▸ **DATA**
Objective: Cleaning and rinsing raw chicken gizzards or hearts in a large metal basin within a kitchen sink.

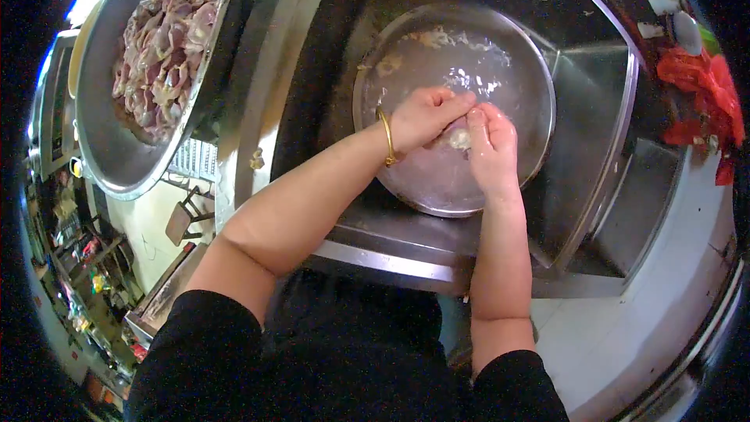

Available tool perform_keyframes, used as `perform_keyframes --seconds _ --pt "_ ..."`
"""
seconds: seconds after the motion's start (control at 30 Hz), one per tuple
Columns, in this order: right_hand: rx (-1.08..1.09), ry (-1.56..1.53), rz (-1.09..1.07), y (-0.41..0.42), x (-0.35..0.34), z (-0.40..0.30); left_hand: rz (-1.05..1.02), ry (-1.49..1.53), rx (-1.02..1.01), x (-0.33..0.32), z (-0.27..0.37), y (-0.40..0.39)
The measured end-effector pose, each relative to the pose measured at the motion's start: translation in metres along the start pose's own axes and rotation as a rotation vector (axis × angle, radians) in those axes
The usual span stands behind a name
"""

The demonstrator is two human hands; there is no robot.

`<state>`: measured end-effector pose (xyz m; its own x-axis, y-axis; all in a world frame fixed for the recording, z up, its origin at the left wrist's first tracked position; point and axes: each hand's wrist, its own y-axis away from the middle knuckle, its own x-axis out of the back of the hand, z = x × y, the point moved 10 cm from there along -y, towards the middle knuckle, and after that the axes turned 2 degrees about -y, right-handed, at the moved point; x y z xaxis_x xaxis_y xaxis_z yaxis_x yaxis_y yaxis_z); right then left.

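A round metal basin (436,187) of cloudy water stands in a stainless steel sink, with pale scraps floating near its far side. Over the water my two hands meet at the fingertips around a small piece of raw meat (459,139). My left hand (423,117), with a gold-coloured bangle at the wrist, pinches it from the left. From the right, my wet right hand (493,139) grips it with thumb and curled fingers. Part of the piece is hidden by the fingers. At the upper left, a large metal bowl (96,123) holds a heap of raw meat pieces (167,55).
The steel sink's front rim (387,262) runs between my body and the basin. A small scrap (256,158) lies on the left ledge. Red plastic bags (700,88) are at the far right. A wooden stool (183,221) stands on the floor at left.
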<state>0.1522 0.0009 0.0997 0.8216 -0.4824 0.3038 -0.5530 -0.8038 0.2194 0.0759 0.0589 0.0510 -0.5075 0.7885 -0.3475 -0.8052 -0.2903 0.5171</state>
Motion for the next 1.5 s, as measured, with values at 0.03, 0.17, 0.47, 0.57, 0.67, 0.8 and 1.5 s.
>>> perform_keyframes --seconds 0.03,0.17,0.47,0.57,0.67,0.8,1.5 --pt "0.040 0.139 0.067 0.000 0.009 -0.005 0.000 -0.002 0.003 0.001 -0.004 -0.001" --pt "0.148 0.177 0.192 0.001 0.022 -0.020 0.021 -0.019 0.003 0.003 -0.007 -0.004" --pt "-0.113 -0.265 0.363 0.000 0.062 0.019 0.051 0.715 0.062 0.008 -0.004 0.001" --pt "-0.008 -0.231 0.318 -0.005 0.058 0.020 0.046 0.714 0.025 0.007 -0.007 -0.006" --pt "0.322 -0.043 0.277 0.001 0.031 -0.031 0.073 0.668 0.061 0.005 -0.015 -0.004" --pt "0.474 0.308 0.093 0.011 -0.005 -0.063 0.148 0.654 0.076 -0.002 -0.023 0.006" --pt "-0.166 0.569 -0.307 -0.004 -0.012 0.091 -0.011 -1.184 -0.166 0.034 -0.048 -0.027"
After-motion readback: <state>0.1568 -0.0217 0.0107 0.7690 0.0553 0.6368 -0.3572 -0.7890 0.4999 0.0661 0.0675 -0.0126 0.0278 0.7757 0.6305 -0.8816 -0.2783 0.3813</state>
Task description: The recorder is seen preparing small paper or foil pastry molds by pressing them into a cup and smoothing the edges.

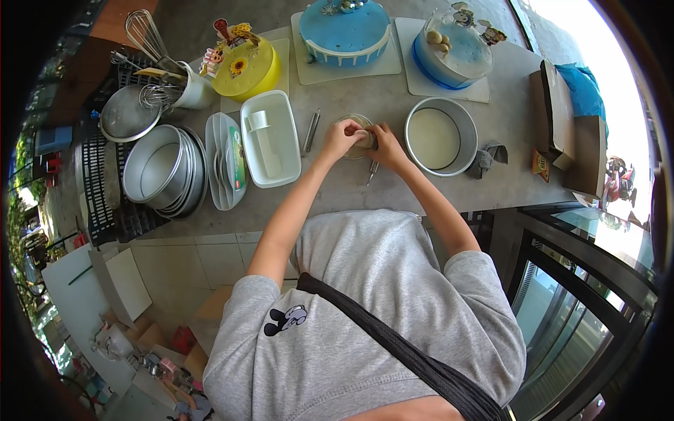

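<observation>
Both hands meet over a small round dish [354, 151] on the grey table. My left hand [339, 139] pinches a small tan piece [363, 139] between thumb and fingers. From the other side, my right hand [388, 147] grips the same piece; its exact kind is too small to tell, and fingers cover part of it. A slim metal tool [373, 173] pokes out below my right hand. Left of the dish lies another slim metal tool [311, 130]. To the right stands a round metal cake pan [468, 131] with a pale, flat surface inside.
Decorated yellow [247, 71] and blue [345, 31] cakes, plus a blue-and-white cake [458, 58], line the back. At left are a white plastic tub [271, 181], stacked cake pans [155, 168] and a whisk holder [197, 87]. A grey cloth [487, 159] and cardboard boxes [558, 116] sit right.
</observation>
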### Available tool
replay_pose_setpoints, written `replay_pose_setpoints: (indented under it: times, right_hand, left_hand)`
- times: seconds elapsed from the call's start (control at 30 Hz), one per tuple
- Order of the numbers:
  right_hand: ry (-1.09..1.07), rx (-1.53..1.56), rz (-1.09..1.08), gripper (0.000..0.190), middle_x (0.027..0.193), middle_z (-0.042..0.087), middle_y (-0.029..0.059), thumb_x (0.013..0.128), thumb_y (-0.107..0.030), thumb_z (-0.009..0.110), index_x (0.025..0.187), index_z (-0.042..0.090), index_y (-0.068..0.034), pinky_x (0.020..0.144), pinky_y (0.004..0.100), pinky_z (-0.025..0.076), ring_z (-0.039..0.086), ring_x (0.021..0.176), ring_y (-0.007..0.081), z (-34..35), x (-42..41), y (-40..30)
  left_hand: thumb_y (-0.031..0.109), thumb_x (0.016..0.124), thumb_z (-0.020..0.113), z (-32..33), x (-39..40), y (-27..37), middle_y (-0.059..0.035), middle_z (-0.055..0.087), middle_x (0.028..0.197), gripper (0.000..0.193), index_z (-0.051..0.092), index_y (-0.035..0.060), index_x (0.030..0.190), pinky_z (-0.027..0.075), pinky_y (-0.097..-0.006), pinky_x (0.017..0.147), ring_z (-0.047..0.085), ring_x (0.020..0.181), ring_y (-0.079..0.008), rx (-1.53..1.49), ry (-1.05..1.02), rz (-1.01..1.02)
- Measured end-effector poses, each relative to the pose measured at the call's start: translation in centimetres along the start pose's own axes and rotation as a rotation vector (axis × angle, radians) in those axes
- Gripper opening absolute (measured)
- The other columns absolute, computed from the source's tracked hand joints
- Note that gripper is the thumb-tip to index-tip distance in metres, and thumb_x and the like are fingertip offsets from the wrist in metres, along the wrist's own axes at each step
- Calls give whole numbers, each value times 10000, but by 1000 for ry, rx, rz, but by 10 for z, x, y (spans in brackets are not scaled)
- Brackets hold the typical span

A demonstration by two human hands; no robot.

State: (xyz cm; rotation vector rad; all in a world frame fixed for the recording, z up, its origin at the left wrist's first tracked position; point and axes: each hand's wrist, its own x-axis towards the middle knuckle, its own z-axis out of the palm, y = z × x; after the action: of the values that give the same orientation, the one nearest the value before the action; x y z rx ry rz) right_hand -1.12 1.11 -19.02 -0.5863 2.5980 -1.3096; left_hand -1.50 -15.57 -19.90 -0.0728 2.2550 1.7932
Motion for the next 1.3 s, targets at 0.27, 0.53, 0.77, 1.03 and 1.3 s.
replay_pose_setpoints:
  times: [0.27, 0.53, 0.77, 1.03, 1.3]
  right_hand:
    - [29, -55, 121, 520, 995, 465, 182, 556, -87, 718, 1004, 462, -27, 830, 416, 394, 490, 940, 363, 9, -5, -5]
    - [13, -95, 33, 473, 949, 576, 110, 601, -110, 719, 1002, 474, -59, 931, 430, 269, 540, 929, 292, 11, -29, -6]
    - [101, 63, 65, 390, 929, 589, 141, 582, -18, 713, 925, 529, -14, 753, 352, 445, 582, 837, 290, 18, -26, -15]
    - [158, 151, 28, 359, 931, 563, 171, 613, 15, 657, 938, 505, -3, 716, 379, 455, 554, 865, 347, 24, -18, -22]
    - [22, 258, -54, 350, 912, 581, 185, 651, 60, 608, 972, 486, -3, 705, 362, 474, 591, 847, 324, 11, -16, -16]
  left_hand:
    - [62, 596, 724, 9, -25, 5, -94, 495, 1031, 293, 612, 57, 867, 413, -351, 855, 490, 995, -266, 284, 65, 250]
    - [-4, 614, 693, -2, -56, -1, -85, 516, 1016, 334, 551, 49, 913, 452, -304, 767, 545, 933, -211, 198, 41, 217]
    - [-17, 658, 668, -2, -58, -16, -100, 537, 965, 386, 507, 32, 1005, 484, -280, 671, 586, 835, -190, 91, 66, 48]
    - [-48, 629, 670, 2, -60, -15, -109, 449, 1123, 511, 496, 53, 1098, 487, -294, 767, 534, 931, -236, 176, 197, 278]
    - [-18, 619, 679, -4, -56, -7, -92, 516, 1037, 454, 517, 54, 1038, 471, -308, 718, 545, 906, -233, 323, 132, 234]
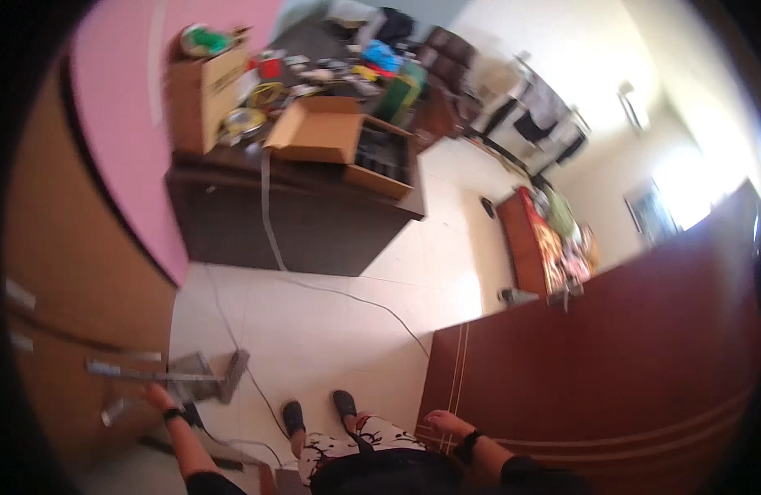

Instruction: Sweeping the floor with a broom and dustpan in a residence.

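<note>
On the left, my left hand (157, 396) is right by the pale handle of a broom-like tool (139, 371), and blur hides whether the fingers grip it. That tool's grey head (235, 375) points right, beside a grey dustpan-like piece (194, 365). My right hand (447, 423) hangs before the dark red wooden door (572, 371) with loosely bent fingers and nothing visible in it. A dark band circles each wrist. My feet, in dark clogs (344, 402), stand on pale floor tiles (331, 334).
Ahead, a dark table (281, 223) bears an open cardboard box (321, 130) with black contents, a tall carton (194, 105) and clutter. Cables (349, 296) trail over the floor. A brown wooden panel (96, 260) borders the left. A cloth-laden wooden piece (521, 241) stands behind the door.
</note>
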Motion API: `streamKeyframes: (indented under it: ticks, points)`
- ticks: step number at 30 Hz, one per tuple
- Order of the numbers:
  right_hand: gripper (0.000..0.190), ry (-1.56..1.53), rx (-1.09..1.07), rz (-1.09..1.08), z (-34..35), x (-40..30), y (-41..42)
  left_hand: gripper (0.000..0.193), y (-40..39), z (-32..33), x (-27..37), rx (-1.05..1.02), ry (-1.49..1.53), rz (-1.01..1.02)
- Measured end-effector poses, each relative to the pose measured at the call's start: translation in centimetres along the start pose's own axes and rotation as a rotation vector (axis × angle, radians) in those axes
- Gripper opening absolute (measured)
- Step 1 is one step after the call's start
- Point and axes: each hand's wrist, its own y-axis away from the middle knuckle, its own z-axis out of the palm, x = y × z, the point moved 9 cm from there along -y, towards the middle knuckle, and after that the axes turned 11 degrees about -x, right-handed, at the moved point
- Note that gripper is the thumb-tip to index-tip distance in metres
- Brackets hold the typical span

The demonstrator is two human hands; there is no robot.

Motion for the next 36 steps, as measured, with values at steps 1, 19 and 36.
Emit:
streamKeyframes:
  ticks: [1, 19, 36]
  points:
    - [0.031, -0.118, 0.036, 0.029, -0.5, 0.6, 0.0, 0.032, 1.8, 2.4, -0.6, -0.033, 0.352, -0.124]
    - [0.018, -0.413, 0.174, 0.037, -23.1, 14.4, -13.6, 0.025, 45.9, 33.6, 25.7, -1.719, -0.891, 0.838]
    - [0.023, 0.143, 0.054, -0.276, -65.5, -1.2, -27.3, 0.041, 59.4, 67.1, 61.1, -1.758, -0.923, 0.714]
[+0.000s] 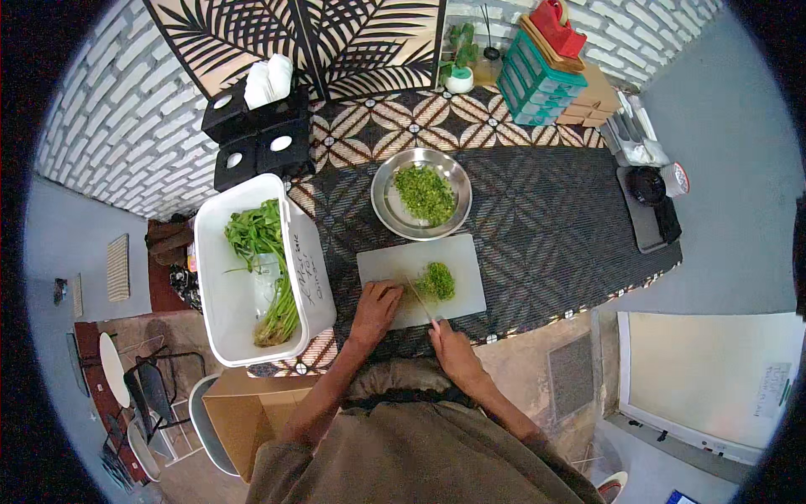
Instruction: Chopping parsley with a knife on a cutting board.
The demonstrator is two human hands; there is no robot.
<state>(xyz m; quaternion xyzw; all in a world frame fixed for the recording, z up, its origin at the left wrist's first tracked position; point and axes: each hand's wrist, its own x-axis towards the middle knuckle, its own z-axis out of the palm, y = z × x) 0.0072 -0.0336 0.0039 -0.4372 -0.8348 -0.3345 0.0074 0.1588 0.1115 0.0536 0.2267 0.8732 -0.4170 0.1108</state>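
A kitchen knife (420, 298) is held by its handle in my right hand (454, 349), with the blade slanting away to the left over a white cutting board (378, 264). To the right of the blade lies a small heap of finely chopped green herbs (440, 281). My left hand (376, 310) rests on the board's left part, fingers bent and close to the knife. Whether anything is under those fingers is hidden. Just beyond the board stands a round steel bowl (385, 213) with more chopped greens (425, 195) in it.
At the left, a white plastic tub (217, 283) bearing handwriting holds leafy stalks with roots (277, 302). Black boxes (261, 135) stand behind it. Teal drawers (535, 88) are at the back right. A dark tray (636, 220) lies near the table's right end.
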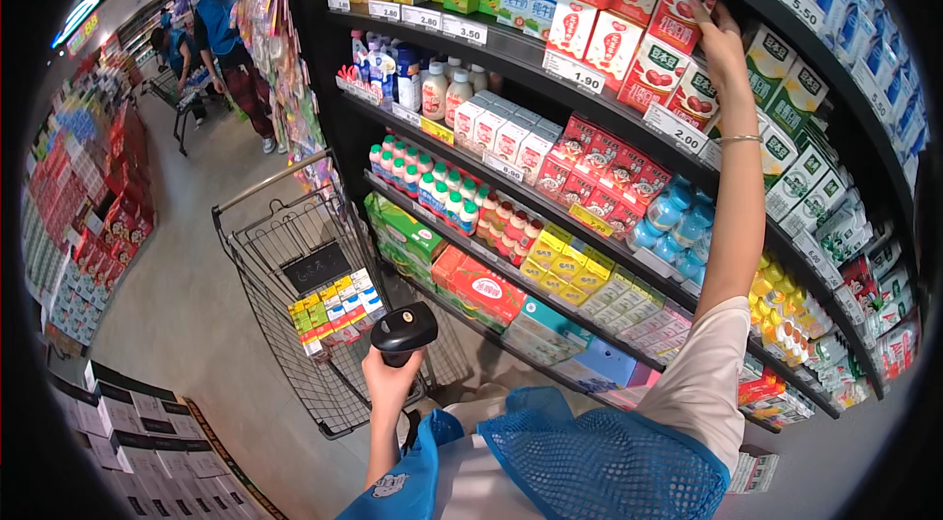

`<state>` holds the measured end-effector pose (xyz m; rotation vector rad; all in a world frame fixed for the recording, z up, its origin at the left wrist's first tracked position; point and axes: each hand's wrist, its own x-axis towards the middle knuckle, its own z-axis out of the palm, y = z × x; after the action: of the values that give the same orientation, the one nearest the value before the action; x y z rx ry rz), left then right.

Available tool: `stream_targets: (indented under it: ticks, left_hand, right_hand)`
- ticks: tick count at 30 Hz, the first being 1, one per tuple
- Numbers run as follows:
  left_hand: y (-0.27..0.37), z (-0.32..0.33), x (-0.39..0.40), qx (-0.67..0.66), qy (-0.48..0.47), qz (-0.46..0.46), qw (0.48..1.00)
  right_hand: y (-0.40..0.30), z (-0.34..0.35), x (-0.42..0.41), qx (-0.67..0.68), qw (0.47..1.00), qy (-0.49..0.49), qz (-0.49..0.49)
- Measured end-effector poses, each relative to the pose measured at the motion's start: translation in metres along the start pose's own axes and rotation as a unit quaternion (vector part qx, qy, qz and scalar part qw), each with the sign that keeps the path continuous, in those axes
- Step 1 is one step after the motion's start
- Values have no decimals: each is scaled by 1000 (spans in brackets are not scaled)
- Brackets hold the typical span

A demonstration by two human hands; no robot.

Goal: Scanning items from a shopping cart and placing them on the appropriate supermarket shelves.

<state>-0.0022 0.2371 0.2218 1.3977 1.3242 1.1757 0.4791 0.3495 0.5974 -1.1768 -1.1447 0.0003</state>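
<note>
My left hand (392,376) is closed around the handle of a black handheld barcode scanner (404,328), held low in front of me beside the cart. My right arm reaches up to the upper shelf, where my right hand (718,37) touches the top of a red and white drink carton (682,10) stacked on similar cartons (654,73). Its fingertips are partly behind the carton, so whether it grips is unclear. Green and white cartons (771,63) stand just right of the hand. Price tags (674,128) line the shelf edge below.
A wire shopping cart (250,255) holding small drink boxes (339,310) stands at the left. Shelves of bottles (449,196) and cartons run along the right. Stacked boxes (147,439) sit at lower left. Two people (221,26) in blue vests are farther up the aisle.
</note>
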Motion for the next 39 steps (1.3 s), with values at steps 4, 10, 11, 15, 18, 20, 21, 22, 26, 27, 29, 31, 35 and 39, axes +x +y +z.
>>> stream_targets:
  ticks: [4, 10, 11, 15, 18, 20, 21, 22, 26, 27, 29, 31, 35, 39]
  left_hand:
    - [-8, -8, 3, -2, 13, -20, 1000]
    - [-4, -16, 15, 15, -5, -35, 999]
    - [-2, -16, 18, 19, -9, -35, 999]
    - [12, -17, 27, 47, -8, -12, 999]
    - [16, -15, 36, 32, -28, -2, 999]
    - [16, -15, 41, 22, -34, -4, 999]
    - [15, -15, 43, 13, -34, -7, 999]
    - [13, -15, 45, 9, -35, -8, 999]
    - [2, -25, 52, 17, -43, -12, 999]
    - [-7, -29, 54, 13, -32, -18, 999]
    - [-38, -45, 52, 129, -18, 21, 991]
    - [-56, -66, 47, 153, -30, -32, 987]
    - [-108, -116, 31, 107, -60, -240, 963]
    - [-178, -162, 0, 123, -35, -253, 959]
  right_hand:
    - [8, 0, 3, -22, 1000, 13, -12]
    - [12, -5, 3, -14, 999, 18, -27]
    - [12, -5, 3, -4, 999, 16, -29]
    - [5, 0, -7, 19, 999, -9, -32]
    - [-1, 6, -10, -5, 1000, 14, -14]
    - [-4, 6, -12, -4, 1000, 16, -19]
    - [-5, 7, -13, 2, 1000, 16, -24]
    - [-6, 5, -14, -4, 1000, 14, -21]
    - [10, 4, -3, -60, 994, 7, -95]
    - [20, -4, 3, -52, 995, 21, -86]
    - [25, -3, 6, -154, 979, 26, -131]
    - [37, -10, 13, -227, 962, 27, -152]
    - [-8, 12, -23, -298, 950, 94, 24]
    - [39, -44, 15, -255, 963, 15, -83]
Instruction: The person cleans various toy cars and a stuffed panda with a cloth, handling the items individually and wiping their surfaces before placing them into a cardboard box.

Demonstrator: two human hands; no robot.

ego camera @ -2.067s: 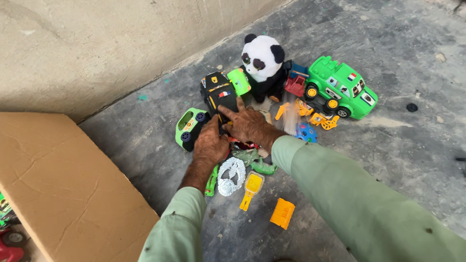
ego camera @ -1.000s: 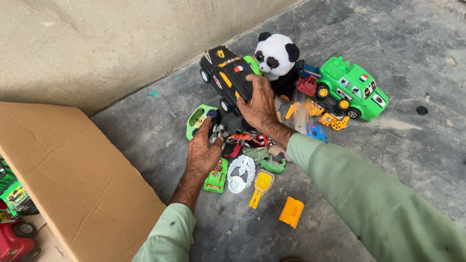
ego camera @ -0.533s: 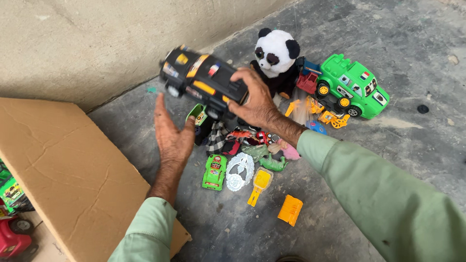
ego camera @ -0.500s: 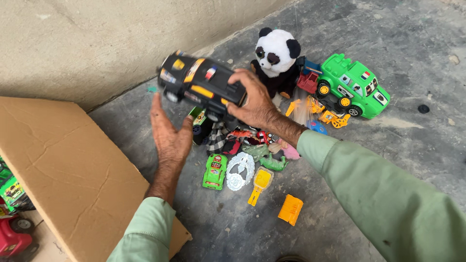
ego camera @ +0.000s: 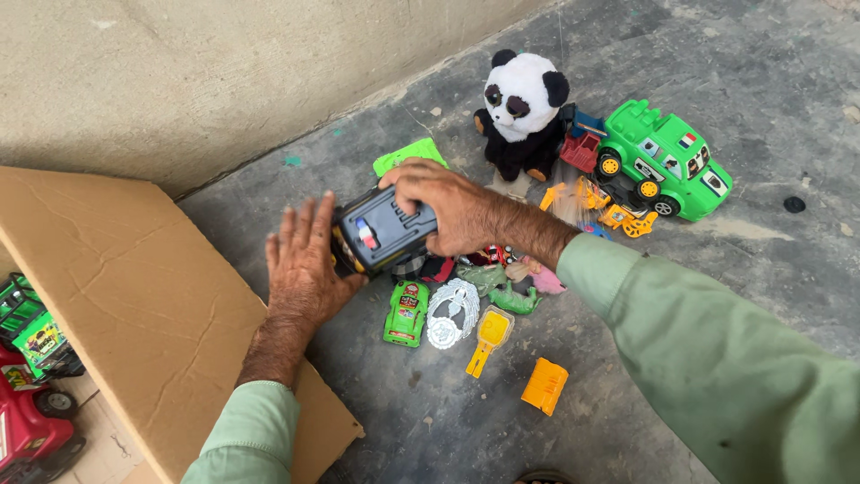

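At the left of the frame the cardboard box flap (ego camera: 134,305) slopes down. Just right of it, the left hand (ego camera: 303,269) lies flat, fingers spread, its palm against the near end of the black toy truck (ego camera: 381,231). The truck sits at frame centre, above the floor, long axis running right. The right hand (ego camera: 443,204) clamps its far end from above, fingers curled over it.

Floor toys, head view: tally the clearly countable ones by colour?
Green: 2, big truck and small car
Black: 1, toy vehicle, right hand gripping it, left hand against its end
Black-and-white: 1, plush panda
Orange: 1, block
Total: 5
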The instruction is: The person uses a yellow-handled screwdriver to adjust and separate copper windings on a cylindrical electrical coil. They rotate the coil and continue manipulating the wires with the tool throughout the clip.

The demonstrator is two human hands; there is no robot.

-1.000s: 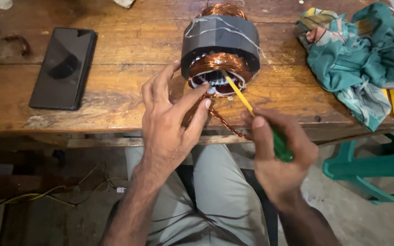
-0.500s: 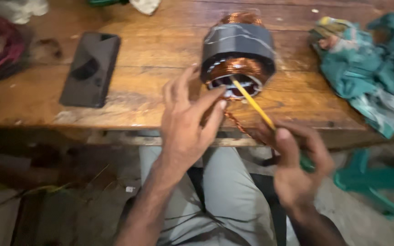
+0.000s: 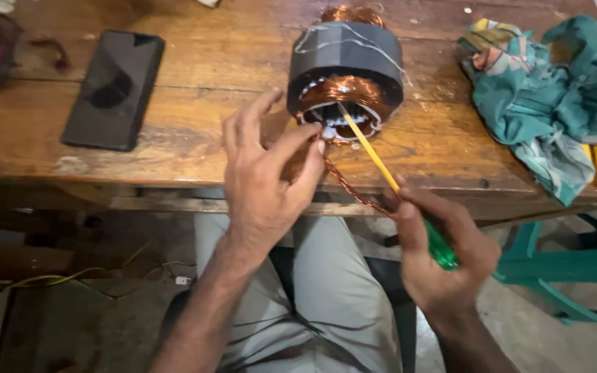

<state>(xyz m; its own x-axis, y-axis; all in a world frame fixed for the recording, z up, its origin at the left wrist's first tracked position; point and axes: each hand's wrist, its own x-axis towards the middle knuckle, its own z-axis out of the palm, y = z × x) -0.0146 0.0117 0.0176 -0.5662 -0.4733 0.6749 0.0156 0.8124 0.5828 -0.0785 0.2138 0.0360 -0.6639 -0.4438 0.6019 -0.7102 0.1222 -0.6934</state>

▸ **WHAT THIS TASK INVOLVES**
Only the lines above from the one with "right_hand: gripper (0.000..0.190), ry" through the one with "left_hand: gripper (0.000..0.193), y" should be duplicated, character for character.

▸ **ANSWER**
  right_hand: gripper (0.000..0.190), ry (-1.56..1.53), rx (-1.09..1.07), rz (-1.09..1.08), z (-34..35), x (-40..30), y (-41..42)
  left_hand: gripper (0.000..0.193), y (-40..39), z (-32..33), x (-27..37), rx (-1.05..1.02), ry (-1.49..1.53), rz (-1.01..1.02)

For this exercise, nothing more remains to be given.